NASA is also pursuing the development of nondestructive inspection techniques on the tank’s thermal protection system. The initial focus is on manually sprayed closeout, or final, foam applications. The project office is surveying state-of-the-art technologies and evaluating their capabilities. Initially, test articles with known defects -- such as voids in the foam -- were used to determine the detection limits of the various methods. Two technologies that show promise are terahertz imaging and backscatter radiography.
The main advantage of a terahertz imager is that it does not emit any radiation, capturing pictures of the natural terahertz rays emitted by almost all objects.
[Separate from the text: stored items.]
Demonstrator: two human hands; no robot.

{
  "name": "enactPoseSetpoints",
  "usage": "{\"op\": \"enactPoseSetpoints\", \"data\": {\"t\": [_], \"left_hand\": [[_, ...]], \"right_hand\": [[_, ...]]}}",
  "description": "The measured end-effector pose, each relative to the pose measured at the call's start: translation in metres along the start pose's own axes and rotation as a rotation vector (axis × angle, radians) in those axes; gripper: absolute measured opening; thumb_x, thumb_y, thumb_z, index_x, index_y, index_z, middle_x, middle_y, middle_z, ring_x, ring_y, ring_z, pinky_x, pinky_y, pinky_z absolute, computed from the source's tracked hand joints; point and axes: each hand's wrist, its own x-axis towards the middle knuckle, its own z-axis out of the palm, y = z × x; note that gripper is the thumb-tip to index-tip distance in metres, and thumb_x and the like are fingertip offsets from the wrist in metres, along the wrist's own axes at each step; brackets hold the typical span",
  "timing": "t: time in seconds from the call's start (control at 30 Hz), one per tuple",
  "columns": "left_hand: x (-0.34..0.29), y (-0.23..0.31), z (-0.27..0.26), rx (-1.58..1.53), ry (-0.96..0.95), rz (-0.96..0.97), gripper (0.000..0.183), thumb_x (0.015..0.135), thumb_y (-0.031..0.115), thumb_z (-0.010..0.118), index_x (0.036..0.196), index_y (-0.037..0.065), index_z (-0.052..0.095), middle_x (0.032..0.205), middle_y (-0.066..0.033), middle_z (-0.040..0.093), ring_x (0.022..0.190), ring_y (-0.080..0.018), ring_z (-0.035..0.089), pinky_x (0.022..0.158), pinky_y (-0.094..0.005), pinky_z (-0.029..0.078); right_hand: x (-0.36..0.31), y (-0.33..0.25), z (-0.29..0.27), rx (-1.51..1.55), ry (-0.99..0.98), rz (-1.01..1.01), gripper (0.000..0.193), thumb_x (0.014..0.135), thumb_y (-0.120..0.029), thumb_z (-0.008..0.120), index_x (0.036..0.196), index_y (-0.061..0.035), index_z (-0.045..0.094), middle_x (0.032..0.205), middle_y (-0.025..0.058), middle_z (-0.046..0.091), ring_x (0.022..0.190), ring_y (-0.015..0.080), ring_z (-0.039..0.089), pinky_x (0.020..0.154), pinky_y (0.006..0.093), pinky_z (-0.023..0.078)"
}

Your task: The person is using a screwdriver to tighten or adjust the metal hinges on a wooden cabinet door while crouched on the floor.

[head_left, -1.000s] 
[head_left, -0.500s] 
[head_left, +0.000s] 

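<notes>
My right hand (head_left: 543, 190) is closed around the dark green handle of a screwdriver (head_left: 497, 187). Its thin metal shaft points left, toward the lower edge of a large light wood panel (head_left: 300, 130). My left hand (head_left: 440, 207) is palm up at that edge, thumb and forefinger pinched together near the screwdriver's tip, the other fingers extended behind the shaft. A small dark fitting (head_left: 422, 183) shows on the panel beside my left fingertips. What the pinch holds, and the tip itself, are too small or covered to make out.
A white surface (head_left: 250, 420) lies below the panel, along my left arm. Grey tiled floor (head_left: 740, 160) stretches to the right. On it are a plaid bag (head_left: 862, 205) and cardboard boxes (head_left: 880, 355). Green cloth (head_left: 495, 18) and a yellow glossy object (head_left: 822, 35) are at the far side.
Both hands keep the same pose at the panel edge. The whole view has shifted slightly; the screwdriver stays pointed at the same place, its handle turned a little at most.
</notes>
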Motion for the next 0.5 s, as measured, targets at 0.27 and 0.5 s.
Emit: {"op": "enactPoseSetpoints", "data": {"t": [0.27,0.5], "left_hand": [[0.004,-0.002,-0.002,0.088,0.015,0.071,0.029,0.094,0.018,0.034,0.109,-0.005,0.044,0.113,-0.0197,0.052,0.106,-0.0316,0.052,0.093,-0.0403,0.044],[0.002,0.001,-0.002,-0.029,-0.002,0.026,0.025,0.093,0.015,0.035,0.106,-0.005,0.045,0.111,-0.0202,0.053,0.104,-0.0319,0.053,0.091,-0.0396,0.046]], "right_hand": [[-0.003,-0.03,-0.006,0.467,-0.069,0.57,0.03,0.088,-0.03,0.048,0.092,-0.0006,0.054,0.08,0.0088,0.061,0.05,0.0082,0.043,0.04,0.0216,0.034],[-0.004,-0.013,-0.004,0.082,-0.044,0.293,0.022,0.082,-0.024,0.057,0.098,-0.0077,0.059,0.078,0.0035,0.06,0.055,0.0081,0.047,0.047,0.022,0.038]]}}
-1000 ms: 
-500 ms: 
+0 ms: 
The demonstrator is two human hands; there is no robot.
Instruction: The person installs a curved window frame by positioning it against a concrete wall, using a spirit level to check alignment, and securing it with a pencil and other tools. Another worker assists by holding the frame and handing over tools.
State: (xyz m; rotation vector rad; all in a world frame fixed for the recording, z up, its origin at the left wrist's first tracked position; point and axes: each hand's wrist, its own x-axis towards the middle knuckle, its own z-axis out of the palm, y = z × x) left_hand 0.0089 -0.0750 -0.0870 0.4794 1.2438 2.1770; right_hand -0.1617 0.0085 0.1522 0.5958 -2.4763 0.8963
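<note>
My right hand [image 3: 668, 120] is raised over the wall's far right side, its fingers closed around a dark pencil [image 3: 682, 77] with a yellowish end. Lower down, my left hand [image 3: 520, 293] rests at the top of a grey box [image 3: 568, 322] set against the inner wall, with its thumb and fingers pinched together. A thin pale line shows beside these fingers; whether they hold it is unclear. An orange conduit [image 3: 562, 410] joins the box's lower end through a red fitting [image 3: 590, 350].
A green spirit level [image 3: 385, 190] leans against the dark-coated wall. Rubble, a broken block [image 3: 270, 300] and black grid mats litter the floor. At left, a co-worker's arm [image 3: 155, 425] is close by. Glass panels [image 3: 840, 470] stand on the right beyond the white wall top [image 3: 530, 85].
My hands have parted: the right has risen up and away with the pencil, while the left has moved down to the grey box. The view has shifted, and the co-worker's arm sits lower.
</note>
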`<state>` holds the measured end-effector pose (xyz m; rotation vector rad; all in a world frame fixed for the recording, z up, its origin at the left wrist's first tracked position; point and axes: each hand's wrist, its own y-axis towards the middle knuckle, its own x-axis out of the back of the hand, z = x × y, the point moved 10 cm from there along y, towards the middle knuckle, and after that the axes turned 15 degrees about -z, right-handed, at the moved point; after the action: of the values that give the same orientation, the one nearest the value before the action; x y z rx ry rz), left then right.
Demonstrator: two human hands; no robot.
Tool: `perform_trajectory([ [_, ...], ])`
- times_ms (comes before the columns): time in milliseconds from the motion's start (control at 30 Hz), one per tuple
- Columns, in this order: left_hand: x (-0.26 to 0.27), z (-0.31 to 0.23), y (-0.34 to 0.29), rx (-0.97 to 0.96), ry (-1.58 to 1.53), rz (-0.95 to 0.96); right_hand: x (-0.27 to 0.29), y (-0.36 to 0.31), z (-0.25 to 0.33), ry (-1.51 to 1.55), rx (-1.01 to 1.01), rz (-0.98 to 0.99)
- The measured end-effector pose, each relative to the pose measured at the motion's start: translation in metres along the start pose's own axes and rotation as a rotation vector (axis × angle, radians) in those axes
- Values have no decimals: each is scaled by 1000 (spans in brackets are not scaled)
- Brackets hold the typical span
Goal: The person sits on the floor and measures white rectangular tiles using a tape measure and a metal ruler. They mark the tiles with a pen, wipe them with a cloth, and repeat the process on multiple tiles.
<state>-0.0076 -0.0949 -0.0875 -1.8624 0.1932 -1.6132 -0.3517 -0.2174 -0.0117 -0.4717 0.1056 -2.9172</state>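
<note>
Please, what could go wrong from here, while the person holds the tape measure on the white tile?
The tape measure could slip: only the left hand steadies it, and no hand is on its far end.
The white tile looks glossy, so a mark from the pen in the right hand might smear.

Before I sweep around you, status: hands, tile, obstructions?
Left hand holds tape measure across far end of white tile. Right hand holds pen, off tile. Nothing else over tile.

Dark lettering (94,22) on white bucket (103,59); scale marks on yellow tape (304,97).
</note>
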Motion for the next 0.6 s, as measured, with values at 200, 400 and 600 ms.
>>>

Occupying a portion of the spectrum between infrared and microwaves, from 10¹¹ to 10¹³ Hertz, terahertz waves can pass easily through some solid materials, like walls and clothes, and can also be focused as light to create images of objects. The terahertz imaging is being developed in conjunction with NASA’s Langley Research Center in Langley, Va. Backscatter radiography was originally developed for military use at the University of Florida in Gainesville, Fla. The backscatter technique uses X-ray photons that bounce off the electrons of materials. The External Tank Project Office is conducting more comprehensive testing on these technologies.